Dehors, la lumière est crue. Devant la porte du Centre Médico Psychologique, quelque chose cède en moi. Bruit sec, encore. Mes jambes se mettent en mouvement d’elles-mêmes. Je marche sans savoir où. Je dérive dans les rues de la ville. Alors les mots commencent à affluer. Ma bouche est pleine. Besoin d’air. Je n’ai pas peur.
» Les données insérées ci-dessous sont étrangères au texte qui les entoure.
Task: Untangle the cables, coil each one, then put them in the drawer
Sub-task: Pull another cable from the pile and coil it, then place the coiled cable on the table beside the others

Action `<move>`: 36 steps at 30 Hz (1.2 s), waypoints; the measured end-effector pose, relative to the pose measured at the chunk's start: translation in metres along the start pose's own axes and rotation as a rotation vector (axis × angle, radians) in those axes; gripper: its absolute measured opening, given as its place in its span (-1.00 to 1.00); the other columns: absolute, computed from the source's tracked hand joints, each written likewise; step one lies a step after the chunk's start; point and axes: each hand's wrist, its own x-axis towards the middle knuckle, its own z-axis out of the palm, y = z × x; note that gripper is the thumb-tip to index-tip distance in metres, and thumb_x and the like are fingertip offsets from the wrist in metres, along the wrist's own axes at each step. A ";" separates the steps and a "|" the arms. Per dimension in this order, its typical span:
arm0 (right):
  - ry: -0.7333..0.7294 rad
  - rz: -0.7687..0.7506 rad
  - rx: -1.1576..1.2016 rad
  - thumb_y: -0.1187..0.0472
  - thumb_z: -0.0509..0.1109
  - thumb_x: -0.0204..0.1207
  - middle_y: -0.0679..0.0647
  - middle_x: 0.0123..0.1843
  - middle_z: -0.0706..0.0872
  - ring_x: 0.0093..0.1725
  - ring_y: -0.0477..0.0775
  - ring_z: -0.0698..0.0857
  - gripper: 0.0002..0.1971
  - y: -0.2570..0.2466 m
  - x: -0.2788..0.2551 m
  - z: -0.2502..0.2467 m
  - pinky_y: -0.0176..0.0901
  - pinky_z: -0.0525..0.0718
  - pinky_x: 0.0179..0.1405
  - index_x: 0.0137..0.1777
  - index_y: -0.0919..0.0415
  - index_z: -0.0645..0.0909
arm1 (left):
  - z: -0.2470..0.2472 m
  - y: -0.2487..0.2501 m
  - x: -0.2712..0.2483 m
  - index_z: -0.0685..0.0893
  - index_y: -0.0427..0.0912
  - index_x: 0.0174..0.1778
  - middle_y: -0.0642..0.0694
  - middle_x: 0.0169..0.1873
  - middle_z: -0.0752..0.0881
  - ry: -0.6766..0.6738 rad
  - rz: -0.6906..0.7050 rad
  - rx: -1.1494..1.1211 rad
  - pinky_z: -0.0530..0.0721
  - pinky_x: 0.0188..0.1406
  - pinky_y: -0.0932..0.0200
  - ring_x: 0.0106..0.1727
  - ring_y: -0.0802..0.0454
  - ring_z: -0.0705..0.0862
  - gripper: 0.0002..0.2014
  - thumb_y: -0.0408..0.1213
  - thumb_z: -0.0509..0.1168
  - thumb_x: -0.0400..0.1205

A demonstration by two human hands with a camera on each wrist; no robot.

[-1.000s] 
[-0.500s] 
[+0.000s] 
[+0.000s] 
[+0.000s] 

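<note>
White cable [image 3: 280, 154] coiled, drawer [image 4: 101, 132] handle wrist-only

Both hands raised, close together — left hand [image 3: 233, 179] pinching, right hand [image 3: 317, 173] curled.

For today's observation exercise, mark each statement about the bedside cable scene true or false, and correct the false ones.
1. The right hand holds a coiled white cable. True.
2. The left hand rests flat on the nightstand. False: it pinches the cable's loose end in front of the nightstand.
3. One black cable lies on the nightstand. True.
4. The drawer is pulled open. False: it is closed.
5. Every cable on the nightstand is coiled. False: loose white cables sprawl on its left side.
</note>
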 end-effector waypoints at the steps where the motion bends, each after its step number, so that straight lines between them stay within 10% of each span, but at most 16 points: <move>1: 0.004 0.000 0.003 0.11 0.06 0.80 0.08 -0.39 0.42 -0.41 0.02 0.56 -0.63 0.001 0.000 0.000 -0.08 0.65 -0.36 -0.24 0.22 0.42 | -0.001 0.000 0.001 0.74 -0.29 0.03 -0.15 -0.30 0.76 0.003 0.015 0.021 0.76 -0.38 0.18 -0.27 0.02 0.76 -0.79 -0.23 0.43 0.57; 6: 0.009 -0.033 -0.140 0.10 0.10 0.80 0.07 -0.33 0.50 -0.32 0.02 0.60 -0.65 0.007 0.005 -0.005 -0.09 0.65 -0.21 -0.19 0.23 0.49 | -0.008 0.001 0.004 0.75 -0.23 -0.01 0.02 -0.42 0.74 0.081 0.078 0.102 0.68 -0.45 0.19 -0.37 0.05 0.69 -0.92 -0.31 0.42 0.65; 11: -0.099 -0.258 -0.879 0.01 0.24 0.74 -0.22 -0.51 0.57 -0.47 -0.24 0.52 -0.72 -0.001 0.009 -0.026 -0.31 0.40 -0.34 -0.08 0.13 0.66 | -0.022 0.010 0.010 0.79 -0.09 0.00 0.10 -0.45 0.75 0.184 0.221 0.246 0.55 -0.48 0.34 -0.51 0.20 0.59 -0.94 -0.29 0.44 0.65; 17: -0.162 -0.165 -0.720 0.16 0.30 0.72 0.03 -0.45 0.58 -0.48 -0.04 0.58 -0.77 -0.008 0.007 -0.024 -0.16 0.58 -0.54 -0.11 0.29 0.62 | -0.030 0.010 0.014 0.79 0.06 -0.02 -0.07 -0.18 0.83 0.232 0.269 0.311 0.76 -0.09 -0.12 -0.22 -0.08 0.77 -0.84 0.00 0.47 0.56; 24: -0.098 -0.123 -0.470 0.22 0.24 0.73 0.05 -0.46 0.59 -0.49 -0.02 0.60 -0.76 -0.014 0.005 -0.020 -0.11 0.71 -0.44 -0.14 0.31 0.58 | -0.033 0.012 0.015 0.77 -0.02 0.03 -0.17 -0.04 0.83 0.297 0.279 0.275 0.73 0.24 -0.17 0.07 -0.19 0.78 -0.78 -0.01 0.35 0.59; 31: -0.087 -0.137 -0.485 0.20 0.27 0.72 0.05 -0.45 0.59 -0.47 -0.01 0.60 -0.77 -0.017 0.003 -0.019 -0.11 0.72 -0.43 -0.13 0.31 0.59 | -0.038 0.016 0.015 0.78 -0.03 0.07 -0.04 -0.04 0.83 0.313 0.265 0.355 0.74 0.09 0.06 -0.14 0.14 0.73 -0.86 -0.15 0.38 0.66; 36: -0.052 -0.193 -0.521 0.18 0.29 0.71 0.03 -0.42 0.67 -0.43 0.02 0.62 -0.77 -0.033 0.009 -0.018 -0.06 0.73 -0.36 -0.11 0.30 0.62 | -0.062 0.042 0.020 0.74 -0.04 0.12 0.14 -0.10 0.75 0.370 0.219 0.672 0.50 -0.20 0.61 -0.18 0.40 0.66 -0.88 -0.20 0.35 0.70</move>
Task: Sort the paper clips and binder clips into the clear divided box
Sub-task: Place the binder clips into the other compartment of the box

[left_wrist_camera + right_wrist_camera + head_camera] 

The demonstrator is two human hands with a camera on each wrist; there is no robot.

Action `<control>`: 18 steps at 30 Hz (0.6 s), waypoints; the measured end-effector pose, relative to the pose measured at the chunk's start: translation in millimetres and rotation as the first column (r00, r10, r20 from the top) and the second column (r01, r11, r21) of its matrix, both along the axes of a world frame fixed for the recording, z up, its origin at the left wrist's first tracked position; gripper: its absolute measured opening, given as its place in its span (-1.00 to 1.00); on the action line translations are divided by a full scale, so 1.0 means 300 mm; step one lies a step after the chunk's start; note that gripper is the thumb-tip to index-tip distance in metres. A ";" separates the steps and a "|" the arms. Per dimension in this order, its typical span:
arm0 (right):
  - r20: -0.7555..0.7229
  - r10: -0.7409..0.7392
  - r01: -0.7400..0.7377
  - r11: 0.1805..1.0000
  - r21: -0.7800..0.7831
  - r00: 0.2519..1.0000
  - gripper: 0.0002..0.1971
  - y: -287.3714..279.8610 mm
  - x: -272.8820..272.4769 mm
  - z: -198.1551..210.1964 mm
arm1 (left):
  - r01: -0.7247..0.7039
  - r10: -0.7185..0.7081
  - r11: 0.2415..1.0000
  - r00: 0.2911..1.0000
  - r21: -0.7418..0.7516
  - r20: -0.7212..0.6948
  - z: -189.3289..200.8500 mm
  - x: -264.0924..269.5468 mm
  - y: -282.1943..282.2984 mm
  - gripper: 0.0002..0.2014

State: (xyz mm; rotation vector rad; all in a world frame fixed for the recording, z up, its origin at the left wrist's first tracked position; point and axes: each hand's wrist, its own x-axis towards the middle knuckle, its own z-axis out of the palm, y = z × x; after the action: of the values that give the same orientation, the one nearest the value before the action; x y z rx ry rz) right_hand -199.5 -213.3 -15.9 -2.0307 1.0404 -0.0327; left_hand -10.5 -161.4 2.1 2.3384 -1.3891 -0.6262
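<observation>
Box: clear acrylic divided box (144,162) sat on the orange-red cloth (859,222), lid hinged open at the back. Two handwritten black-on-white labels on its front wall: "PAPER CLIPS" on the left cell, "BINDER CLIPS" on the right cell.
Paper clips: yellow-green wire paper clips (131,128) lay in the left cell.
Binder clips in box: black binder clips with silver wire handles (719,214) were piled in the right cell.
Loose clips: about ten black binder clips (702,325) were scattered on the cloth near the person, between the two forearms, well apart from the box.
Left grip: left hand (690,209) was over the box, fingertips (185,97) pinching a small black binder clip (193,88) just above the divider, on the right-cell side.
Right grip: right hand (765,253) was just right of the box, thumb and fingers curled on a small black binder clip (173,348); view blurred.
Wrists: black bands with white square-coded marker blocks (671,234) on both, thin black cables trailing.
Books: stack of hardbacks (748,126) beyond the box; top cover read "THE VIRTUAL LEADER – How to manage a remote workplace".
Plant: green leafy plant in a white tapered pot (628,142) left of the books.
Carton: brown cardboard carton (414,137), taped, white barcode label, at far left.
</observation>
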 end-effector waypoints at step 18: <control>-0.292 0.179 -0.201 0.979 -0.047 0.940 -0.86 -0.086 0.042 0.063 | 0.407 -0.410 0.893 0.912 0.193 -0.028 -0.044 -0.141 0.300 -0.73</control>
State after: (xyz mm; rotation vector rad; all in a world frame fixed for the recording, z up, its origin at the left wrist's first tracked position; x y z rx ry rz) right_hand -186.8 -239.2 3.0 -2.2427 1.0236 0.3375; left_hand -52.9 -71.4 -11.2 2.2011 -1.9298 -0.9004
Je laisse monter la langue nouvelle.
et j’ai appris
comment se dessinent les fissures sous mes pas,
comment surgit la révélation,
la vérité grave sur l’asphalte des trottoirs, les lignes de nos destinées brisées,
comment les herbes vertes ou les herbes jaunes, entre les pavés, sont les messagers du temps,
comment la beauté se fane sous les néons blêmes
et, dans un souffle d’essence, comment vibre la ville
comment mes yeux s’ouvrent, il est caché sous le pull rouge qui sèche, témoin d’une existence
comment le chat tigré me reconnaît, gardien silencieux des secrets de la rue
comment la femme ajuste son foulard, cache ses tempes grises, elles racontent l’histoire
comment j’entends la symphonie des jours,
grondements, claquements, sirènes, sanglots
comment l’odeur de café se mêle aux chagrins
amertume des larmes, acidité des peurs
comment le vent porte les frissons des solitaires
l’écorce rugueuse révèle nos blessures communes
Puis, silence.
Je m’arrête net au coin de la rue. Appuyé contre le mur, l’homme aux cheveux de cendre porte un costume froissé. Il me regarde, l’air moqueur flotte sur son visage. Son souffle court forme de petits nuages dans l’air froid. Il a entendu. Il sait les mots venus. Ses yeux brillent d’une ironie cruelle, il se délecte de ma naïveté. Un peu de salive séchée s’accumule à la commissure de ses lèvres. « Vous croyez être la seule à les voir ? » ricane-t-il en se détachant du mur. « Les fissures » Son sourire s’élargit et découvre de mauvaises dents.